La Commission européenne a une pratique longue de la consultation dans le cadre de la recherche d'une meilleure réglementation. En mai 2015, son président M. Jean-Claude Juncker et son premier vice-président M. Frans Timmermans ont souhaité aller plus avant dans la consultation des parties prenantes et des citoyens. Il a ainsi été décidé qu'elle aurait lieu à toutes les étapes, et pas seulement pendant la phase traditionnelle de consultation publique, qui a donné lieu à 700 consultations au cours des dernières années avec, en moyenne, 400 contributions par consultation, permettant dans bien des cas d'ajuster la portée des dispositions.

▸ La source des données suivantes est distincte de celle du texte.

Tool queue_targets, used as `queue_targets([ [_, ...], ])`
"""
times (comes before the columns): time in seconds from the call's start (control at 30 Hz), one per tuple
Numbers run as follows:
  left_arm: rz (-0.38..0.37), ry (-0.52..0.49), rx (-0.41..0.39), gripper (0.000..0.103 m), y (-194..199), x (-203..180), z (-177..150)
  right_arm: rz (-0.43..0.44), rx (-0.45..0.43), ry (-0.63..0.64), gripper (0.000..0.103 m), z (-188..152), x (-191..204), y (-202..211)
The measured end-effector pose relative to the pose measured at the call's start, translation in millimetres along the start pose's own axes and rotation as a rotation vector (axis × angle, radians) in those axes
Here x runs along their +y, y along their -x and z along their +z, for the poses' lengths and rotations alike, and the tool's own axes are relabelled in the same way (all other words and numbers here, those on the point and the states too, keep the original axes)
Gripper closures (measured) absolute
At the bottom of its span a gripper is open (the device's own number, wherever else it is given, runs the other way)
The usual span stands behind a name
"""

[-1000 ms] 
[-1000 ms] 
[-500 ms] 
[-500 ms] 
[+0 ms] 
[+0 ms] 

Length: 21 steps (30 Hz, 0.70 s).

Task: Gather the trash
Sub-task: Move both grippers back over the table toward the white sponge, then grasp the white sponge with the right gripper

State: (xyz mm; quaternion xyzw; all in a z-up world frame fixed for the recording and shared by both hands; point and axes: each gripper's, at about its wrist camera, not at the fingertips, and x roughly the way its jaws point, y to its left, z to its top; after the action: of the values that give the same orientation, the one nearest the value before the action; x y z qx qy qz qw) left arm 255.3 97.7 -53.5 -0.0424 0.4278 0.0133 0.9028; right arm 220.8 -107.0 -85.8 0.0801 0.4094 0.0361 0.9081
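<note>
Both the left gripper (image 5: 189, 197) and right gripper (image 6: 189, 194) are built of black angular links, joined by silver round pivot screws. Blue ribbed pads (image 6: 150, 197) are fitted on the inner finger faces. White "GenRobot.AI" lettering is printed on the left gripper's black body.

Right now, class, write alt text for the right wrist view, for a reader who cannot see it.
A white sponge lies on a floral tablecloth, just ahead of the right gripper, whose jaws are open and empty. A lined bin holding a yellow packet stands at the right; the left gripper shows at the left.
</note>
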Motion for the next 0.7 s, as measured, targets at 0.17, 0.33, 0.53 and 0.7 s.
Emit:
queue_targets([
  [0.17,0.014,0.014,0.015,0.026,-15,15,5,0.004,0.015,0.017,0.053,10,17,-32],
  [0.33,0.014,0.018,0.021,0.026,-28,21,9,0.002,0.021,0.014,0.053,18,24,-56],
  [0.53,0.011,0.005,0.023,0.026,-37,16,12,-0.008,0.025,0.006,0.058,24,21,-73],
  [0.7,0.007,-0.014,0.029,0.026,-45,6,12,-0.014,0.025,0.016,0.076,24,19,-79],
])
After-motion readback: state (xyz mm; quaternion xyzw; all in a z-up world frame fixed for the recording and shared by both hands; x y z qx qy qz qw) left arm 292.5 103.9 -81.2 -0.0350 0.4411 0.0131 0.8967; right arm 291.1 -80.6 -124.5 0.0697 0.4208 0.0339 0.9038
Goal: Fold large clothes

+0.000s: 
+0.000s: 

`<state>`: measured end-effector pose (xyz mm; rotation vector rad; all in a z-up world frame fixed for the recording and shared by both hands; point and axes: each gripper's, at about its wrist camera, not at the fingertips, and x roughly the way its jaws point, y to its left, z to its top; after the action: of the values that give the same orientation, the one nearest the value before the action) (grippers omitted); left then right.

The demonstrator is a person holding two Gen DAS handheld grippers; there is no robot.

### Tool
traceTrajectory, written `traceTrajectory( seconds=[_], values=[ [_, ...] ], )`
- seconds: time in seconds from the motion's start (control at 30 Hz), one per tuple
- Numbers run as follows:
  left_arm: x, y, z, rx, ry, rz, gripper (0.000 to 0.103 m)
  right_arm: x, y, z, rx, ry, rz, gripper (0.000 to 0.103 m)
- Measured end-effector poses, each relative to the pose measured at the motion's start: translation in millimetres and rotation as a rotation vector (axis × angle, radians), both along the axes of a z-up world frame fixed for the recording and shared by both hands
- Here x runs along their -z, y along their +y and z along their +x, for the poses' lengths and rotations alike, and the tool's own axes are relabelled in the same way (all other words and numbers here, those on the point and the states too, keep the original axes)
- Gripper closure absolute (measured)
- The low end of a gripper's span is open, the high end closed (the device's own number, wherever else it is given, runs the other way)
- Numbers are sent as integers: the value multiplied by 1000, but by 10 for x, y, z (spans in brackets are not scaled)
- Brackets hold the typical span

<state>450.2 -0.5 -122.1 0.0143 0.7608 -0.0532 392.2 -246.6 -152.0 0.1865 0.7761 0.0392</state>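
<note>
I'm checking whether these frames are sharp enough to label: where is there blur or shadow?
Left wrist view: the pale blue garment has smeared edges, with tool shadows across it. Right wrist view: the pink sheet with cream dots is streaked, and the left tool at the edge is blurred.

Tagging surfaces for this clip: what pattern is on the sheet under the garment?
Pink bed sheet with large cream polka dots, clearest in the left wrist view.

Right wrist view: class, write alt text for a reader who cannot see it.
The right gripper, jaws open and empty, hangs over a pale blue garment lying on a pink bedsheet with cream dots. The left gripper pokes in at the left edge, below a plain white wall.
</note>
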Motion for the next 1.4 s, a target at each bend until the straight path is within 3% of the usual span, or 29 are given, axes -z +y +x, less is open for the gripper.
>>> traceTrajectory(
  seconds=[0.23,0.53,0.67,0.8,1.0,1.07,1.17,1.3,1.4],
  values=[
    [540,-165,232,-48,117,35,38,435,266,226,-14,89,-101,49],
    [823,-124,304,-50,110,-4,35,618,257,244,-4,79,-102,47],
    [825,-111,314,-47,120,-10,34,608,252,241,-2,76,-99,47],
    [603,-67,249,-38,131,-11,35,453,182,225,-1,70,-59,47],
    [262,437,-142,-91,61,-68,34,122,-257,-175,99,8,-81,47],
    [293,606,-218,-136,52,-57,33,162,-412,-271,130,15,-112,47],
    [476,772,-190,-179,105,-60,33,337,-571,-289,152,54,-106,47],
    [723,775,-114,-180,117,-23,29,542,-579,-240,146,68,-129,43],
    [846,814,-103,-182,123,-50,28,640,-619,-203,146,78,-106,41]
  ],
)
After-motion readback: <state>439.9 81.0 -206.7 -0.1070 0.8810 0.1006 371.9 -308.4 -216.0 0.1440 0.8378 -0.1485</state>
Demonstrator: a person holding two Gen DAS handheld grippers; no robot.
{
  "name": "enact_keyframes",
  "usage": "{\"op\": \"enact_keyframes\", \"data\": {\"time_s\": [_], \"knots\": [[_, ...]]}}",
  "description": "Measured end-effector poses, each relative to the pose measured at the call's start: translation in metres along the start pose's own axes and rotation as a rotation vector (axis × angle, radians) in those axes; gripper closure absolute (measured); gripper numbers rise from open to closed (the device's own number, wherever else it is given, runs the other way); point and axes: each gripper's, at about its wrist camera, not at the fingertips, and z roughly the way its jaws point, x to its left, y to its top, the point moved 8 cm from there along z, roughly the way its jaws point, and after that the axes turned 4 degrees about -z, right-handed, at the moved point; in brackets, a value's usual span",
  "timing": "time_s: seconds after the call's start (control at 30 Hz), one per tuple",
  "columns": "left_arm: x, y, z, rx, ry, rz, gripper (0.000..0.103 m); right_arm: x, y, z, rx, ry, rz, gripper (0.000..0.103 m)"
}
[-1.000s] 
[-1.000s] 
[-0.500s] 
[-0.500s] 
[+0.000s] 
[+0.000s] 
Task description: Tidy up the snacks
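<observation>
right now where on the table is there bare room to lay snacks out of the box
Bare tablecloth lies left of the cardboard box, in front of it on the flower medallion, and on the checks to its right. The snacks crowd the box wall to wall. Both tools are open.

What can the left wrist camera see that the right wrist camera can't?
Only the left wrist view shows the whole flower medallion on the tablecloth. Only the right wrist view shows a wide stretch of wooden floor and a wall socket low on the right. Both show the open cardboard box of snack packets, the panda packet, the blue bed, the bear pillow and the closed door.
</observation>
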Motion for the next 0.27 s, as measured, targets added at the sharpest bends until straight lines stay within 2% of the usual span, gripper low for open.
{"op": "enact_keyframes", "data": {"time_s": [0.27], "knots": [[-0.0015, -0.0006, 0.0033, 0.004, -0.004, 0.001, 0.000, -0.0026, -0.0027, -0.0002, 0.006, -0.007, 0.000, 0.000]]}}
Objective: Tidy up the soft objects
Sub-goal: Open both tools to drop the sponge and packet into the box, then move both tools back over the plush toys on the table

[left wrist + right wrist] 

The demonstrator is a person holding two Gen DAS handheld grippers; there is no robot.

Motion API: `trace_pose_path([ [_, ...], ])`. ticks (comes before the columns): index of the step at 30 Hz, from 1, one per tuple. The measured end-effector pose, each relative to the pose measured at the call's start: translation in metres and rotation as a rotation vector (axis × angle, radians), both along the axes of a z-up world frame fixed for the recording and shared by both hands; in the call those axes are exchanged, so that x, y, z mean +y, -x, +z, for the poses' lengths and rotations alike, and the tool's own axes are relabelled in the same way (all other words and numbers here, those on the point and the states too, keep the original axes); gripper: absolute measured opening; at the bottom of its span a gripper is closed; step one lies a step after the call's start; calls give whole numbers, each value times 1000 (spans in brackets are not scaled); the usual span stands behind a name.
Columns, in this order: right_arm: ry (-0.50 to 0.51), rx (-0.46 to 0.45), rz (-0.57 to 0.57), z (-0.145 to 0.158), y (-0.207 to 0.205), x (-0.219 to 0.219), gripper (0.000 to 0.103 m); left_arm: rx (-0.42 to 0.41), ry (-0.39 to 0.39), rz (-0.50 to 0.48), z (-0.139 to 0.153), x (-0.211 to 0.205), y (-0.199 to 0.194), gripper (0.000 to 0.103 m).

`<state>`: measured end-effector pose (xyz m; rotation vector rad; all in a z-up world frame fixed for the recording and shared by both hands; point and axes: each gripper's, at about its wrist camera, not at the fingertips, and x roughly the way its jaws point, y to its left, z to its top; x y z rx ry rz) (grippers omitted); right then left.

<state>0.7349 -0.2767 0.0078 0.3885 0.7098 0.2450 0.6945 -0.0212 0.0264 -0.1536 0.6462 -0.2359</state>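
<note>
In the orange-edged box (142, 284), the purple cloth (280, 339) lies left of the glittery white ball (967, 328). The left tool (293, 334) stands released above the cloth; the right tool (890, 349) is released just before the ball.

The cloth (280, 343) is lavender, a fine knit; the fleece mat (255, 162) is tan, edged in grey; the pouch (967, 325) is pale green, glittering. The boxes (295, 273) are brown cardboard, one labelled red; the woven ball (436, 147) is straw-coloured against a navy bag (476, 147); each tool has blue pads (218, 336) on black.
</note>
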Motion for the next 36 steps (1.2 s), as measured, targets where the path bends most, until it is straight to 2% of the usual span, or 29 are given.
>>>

Nous consultons ainsi les citoyens dès le début du processus, lorsque les services de la Commission préparent la « feuille de route » d'un texte, qui décrit le contexte et présente les éléments-clés. Depuis un an, un portail électronique permet à chacun de commenter ce document et notamment d'indiquer si des éléments ont été oubliés. Le portail recueille aujourd'hui une douzaine de prises de positions en moyenne... C'est peu ! Il s'agit généralement des acteurs directement concernés.
Puis vient à proprement parler l'étape de la consultation publique, avec un questionnaire couvrant les éléments les plus concrets de la proposition. Son élaboration nécessite de trouver un équilibre entre la nécessité de laisser s'exprimer les citoyens et les parties prenantes et celle d'obtenir des réponses précises. La consultation dure douze semaines. La Commission mène dans presque tous les cas des consultations plus ciblées : réunions avec les parties intéressées y compris dans les États membres, réunions avec les administrations des États membres ou avec leurs parlements.
Une fois que la Commission a adopté sa proposition législative et qu'elle l'a présentée aux co-législateurs, le Conseil et le Parlement européen, elle prévoit aussi une période de huit semaines où les parties peuvent faire valoir leurs vues en les présentant aux co-législateurs. Ce mécanisme est tout récent et son utilisation est encore trop limitée. L'un des chantiers que nous menons est de rendre plus populaires cette phase ainsi que la phase préparatoire.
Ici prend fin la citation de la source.